Marine Landrot, Télérama, 12/03/2019
“Comment ne pas y voir la métaphore du cas de conscience que se pose aujourd’hui chaque intellectuel turc ? (….) Actrice de théâtre en minijupe et décolleté, la femme aux cheveux roux du titre incarne exactement ce que le dictateur turc veut aujourd’hui éradiquer, dans sa répression de toutes les formes d’art contemporain.”
“Un père disparu, une actrice en minijupe, un ado en fuite après un méfait honteux. Un roman puissant sur la filiation et sur l’oppression en Turquie.”

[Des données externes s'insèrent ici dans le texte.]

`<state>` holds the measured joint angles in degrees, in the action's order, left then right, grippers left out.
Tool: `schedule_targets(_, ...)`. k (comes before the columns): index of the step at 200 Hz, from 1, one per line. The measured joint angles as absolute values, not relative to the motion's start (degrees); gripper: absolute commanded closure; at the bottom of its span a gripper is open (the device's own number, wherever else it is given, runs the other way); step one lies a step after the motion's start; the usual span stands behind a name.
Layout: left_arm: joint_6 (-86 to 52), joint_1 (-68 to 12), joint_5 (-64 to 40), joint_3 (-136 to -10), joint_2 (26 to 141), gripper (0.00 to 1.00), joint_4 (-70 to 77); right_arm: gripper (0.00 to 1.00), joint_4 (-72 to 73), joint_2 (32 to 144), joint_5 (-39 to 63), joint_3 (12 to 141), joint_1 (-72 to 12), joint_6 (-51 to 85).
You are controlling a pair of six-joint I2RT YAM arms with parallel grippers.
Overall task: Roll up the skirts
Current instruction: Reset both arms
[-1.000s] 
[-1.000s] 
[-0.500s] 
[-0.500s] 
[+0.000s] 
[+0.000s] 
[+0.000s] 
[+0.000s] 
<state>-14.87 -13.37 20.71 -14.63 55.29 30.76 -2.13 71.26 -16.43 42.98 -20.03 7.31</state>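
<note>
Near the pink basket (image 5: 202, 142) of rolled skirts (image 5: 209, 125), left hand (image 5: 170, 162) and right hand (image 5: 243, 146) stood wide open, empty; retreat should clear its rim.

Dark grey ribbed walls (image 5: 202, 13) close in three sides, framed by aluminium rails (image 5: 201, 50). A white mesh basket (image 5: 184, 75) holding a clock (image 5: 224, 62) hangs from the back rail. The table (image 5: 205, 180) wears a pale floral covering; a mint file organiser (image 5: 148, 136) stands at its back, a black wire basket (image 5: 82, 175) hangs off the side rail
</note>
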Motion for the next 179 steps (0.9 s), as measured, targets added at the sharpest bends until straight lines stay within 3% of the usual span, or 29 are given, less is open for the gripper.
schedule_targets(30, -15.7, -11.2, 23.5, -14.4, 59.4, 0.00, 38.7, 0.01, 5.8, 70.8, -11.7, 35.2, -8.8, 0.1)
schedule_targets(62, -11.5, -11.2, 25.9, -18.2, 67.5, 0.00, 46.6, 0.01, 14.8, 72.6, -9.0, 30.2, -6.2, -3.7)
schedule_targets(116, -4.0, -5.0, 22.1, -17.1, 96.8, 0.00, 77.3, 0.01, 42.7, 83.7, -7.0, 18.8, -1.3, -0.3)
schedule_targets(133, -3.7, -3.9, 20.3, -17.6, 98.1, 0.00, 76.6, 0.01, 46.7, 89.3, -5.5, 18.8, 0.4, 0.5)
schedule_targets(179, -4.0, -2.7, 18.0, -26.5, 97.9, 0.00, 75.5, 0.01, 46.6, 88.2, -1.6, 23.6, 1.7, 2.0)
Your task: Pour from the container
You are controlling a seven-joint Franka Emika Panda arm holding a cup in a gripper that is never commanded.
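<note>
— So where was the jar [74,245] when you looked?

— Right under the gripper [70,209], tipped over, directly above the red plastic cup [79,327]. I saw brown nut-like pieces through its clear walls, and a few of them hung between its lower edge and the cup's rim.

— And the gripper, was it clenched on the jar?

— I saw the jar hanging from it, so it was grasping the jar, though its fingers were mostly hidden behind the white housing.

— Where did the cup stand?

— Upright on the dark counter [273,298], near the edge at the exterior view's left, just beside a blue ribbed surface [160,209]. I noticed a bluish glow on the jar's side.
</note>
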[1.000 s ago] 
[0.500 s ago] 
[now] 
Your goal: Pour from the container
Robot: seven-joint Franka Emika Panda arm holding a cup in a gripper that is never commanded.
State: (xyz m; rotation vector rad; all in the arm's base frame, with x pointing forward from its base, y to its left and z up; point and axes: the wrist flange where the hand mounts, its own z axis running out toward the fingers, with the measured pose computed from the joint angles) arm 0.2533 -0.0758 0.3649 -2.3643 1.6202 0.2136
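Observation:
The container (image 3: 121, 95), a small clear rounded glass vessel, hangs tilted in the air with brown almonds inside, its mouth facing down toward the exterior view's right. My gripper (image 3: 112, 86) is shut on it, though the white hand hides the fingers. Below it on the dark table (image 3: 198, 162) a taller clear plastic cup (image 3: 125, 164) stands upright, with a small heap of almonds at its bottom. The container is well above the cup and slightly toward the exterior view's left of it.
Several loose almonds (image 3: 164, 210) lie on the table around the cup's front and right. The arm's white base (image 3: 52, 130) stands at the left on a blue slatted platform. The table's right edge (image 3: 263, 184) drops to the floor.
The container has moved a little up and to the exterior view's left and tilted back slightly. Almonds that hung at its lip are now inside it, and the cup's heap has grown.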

N’est-ce pas la marque des grands livres ? Un vertige à diffusion lente étreint le lecteur, qui s’accroche aux faits pour ne pas vaciller, sans pouvoir s’empêcher de scruter les abysses creusés dessous. Au commencement, il croit que le décor est à l’origine de son tournis : un hectare de cailloux, d’herbes et de flaques, qu’un vieux puisatier a pour mission impossible de forer jusqu’à faire jaillir de l’eau, avec l’aide d’un lycéen inexpérimenté. Les considérations techniques, précises et détaillées, schéma descriptif à l’appui, donnent en secret le mode d’emploi du roman, complexe, méthodique, puissant. La concentration est de mise, l’esprit logique aussi, mais l’intuition la plus irrationnelle fera la différence, pour entrevoir le feu dévorant sous la glace ouvrée des personnages. D’autant qu’un jeu de miroirs et de poupées gigognes fait apparaître leurs doubles, dans les replis d’une narration qui file à travers le temps, depuis 1985 jusqu’à 2016.
Qu’est-ce qui agite Cem, adolescent cérébral et gringalet ? L’angoisse de la transparence, depuis que son père est parti, sans laisser d’adresse ni d’explication, avec pour tout bagage son odeur de savon et de biscuit. Enlèvement politique ? Escapade amoureuse ? La question n’a pas droit de cité, elle se formule à l’étouffée, dans le silence suffoquant du non-dit, et c’est tout l’art du Prix Nobel de littérature Orhan Pamuk que de comprimer les atermoiements dans des phrases informatives, faussement dépourvues d’affect. Pour comprendre, le garçon imite. Il quitte à son tour le domicile familial et va travailler sur le chantier de construction d’un puits. Sur place, il se trouve un substitut paternel en la personne de son patron, et se prend de passion pour une actrice aux cheveux roux qui pourrait être sa mère.
Pour parachever le trouble, Cem voue un culte à l’histoire d’Œdipe, au point d’inviter le mythe dans sa propre existence, et de le décliner symboliquement à travers chacune de ses rencontres. Un méfait honteux, commis pendant ce boulot d’été, le contraint à prendre à nouveau la fuite. Voilà Cem transformé en puits ambulant, au fond duquel croupissent la peur et la culpabilité, mais aussi la soif de changement et de liberté. La cavale durera trente ans, paralysée par le désarroi et propulsée par l’instinct de guérison, tiraillée entre le désir d’oublier le désastre et la nécessité d’affronter la vérité.
Comment ne pas y voir la métaphore du cas de conscience que se pose aujourd’hui chaque intellectuel turc ? Orhan Pamuk a écrit ce roman quelques mois avant le coup d’Etat manqué de juillet 2016 contre le président Erdogan, qui a donné lieu à une immense vague de purges dans le pays. Actrice de théâtre en minijupe et décolleté, la femme aux cheveux roux du titre incarne exactement ce que le dictateur turc veut aujourd’hui éradiquer, dans sa répression de toutes les formes d’art contemporain. Vaste et méticuleux, le roman d’Orhan Pamuk est cependant bien plus qu’un cri d’alarme sur les dégâts de décennies d’oppression sourde en Turquie. Il sonde les mystères de la filiation, et par ricochets, ceux de la transmission et de l’identité, pour remonter à la source de tout être, revenir au point de départ, et creuser un nouveau puits dans le champ des possibles.
| Kirmizi saçli kadin, traduit du turc par Valérie Gay-Aksoy, éd. Gallimard, 304 p.